Life timeline of Mabel R Muir

1899
Mabel R Muir was born on 31 May 1899
Mabel R Muir was 9 years old when Ford puts the Model T car on the market at a price of US$825. Ford Motor Company is an American multinational automaker headquartered in Dearborn, Michigan, a suburb of Detroit. It was founded by Henry Ford and incorporated on June 16, 1903. The company sells automobiles and commercial vehicles under the Ford brand and most luxury cars under the Lincoln brand. Ford also owns Brazilian SUV manufacturer Troller, an 8% stake in Aston Martin of the United Kingdom, and a 49% stake in Jiangling Motors of China. It also has joint-ventures in China, Taiwan, Thailand, Turkey, and Russia. The company is listed on the New York Stock Exchange and is controlled by the Ford family; they have minority ownership but the majority of the voting power.
Mabel R Muir was 15 years old when Archduke Franz Ferdinand and his wife, Sophie, Duchess of Hohenberg, were assassinated by a Yugoslav nationalist named Gavrilo Princip in Sarajevo, sparking the outbreak of World War I. Archduke Franz Ferdinand, Archduke of Austria-Este was a member of the imperial Habsburg dynasty, and from 1896 until his death the heir presumptive (Thronfolger) to the Austro-Hungarian throne.

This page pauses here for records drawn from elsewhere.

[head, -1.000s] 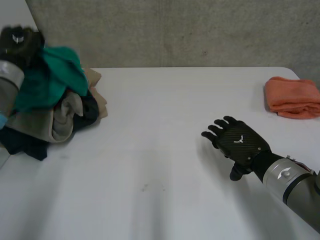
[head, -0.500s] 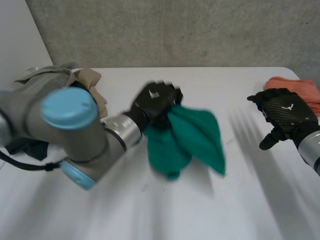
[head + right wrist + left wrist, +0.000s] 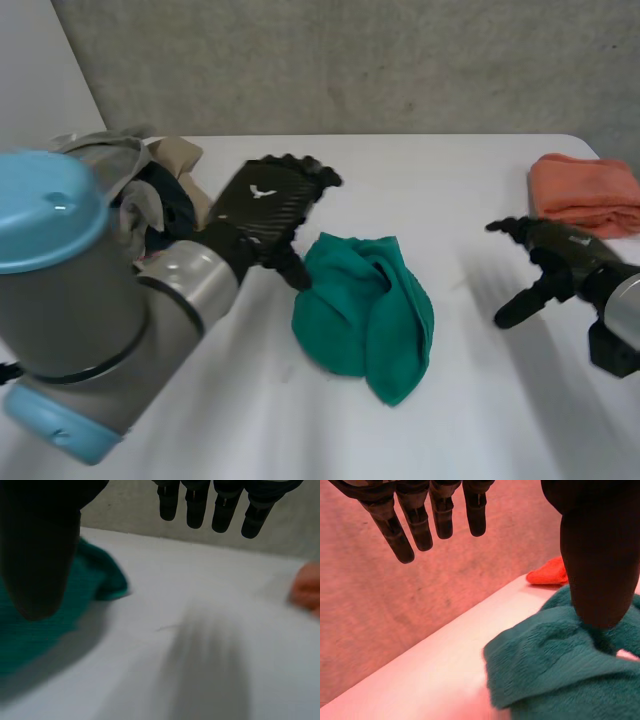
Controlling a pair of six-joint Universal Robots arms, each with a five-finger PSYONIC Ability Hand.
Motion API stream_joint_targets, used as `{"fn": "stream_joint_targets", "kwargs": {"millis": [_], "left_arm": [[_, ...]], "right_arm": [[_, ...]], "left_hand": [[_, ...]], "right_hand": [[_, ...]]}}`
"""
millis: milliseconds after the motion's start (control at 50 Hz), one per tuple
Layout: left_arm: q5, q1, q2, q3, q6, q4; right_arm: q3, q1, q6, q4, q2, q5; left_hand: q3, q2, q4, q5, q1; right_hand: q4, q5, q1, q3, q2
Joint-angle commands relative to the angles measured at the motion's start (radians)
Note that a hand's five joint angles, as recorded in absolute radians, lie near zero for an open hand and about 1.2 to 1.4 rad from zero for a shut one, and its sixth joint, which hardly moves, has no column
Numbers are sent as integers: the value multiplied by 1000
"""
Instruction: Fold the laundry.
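Observation:
A crumpled green towel (image 3: 367, 313) lies in a heap near the middle of the white table (image 3: 450, 180). My left hand (image 3: 266, 205) hovers just beyond its far left side, fingers straight and spread, holding nothing. In the left wrist view the green towel (image 3: 560, 675) lies under the thumb (image 3: 597, 555), which is apart from the fingers (image 3: 420, 515). My right hand (image 3: 555, 255) is open to the right of the towel, clear of it. Its wrist view has the towel (image 3: 60, 615) beside the thumb (image 3: 40, 545).
A pile of unfolded laundry (image 3: 150, 195) in beige, grey and dark cloth sits at the table's far left, behind my left arm (image 3: 90, 320). A folded orange towel (image 3: 585, 193) rests at the far right edge; it also appears past the green towel (image 3: 549, 573).
My left hand carried the green towel from the pile to the table's middle, then let it go and opened. My right hand rose and shifted right.

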Motion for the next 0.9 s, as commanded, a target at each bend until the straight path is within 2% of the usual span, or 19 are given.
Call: {"fn": "stream_joint_targets", "kwargs": {"millis": [20, 160, 240, 320, 340, 400, 420, 440, 460, 480, 560, 580, 640, 700, 720, 740, 800, 900], "left_arm": [[5, 107, -19, -16, -22, 11], [30, 104, -246, 87, -29, 3], [114, 89, -336, 142, -31, 11], [186, 68, -419, 197, -37, 12], [195, 61, -435, 209, -39, 14], [205, 34, -481, 263, -39, 14], [206, 28, -490, 277, -37, 16], [203, 26, -507, 309, -34, 20], [199, 29, -514, 327, -34, 26], [192, 34, -522, 346, -34, 35], [87, 38, -534, 456, -22, 121], [33, 40, -522, 493, -8, 161], [-21, 49, -496, 533, 23, 233], [-28, 61, -421, 552, 70, 360], [-28, 61, -397, 552, 79, 397], [-28, 63, -345, 539, 93, 467], [-25, 64, -277, 494, 99, 558], [-24, 61, -217, 356, 106, 617]], "right_arm": [[-5, 117, 244, 19, 122, -21], [-53, 234, 373, -56, 271, -7], [-79, 271, 406, -90, 314, 42], [-99, 282, 397, -137, 317, 152], [-115, 286, 392, -156, 316, 200], [-149, 294, 383, -177, 313, 254], [-178, 300, 363, -185, 313, 274], [-195, 303, 348, -187, 314, 281], [-217, 306, 325, -187, 314, 286], [-231, 309, 305, -187, 314, 288], [-345, 314, 104, -193, 323, 297], [-400, 314, 17, -194, 328, 304], [-546, 323, -167, -234, 337, 326], [-646, 332, -260, -295, 332, 375], [-696, 344, -306, -355, 328, 412], [-720, 351, -326, -386, 326, 423], [-761, 360, -392, -536, 314, 459], [-749, 371, -496, -602, 296, 464]], "left_hand": [[-14, -6, -4, 3, -24], [-5, 3, 5, 12, -15], [-5, 3, 5, 12, -15], [54, 62, 63, 70, 44], [80, 88, 90, 97, 70], [361, 369, 371, 378, 351], [493, 501, 503, 510, 483], [869, 877, 879, 886, 859], [1085, 1093, 1095, 1102, 1075], [1125, 1133, 1134, 1141, 1115], [1125, 1133, 1135, 1142, 1115], [1125, 1133, 1135, 1142, 1115], [1125, 1133, 1135, 1142, 1115], [1125, 1133, 1135, 1142, 1115], [1125, 1133, 1135, 1142, 1115], [1125, 1133, 1135, 1142, 1115], [1125, 1133, 1135, 1142, 1115], [1125, 1133, 1135, 1142, 1115]], "right_hand": [[-36, -46, -54, -36, -32], [-20, -30, -38, -20, -16], [97, 87, 79, 97, 101], [566, 556, 548, 566, 570], [788, 778, 770, 788, 792], [1057, 1047, 1039, 1057, 1060], [1184, 1174, 1167, 1184, 1188], [1185, 1176, 1168, 1186, 1189], [1185, 1176, 1168, 1186, 1189], [1185, 1176, 1168, 1186, 1189], [1185, 1176, 1168, 1186, 1189], [1185, 1176, 1168, 1186, 1189], [1185, 1176, 1168, 1186, 1189], [1185, 1176, 1168, 1186, 1189], [1185, 1176, 1168, 1186, 1189], [1185, 1176, 1168, 1186, 1189], [1185, 1176, 1168, 1186, 1189], [1185, 1176, 1168, 1186, 1189]]}}
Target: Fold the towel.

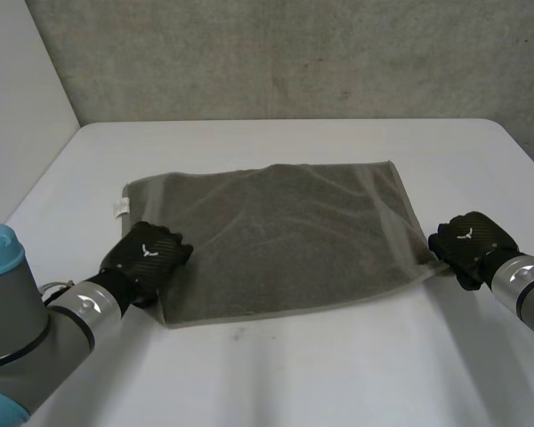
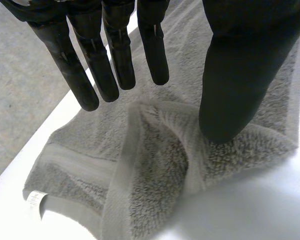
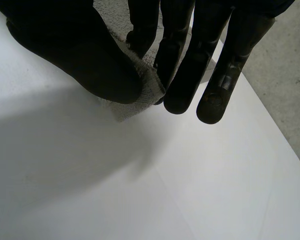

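Leftmost, the left robot hand (image 1: 147, 253) sits on the near left edge of the towel (image 1: 285, 231), fingers straight, thumb pressing a raised fold. The towel lies flat on the tabletop (image 1: 294, 356), and the right robot hand (image 1: 470, 240) pinches its near right corner between thumb and fingers.

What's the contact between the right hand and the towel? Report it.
Touching. The right wrist view shows the right hand pinching a corner of the towel between its thumb and fingers.
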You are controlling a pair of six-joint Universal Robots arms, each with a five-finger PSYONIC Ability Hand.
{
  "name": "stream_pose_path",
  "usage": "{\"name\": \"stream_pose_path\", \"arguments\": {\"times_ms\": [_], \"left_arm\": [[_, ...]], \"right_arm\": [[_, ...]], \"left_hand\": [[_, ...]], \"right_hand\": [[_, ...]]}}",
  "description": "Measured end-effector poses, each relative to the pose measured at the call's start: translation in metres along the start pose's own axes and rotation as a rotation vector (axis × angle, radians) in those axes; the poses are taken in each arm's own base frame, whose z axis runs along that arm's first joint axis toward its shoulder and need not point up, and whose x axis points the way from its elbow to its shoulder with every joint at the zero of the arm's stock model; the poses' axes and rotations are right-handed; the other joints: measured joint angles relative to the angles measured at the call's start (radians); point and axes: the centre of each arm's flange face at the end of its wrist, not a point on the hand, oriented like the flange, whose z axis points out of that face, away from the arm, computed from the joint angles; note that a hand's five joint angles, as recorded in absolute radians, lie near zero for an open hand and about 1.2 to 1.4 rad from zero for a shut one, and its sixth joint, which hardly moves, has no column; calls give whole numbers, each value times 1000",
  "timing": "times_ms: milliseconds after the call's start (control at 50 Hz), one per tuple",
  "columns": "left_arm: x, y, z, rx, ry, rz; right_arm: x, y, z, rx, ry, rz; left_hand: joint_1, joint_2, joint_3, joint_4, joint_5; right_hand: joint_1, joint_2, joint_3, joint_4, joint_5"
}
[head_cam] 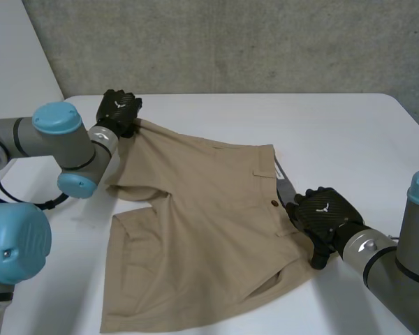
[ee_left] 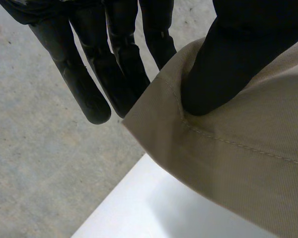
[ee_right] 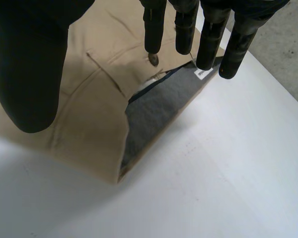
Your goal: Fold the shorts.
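- Two hands work one pair of shorts (head_cam: 195,237), which lies flat on the white table (head_cam: 342,132); legs point to the left arm, waistband (head_cam: 275,183) to the right arm.
- Left hand (head_cam: 119,112): thumb and straight fingers pinch the far hem corner (ee_left: 159,104), raised off the table.
- Right hand (head_cam: 325,216): fingers straight, apart from thumb, tips at the waistband edge by the dark lining (ee_right: 154,114); no grip.
- Long axis runs left-right; likely the left hand carries its corner across.
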Motion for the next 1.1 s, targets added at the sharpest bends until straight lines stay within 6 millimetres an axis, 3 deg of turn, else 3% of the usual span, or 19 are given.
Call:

His assassination in Sarajevo precipitated Austria-Hungary's declaration of war against Serbia, which in turn triggered a series of events that resulted in Austria-Hungary's allies and Serbia's declaring war on each other, starting World War I.
Mabel R Muir was 30 years old when Babe Ruth becomes the first baseball player to hit 500 home runs in his career with a home run at League Park in Cleveland, Ohio. George Herman "Babe" Ruth Jr. was an American professional baseball player whose career in Major League Baseball (MLB) spanned 22 seasons, from 1914 through 1935. Nicknamed "The Bambino" and "The Sultan of Swat", he began his MLB career as a stellar left-handed pitcher for the Boston Red Sox, but achieved his greatest fame as a slugging outfielder for the New York Yankees. Ruth established many MLB batting records, including career home runs (714), runs batted in (RBIs) (2,213), bases on balls (2,062), slugging percentage (.690), and on-base plus slugging (OPS) (1.164); the latter two still stand as of 2018. Ruth is regarded as one of the greatest sports heroes in American culture and is considered by many to be the greatest baseball player of all time. In 1936, Ruth was elected into the Baseball Hall of Fame as one of its "first five" inaugural members.
Mabel R Muir was 32 years old when Great Depression: In a State of the Union message, U.S. President Herbert Hoover proposes a $150 million (equivalent to $2,197,000,000 in 2017) public works program to help generate jobs and stimulate the economy. The Great Depression was a severe worldwide economic depression that took place mostly during the 1930s, beginning in the United States. The timing of the Great Depression varied across nations; in most countries it started in 1929 and lasted until the late-1930s. It was the longest, deepest, and most widespread depression of the 20th century. In the 21st century, the Great Depression is commonly used as an example of how far the world's economy can decline.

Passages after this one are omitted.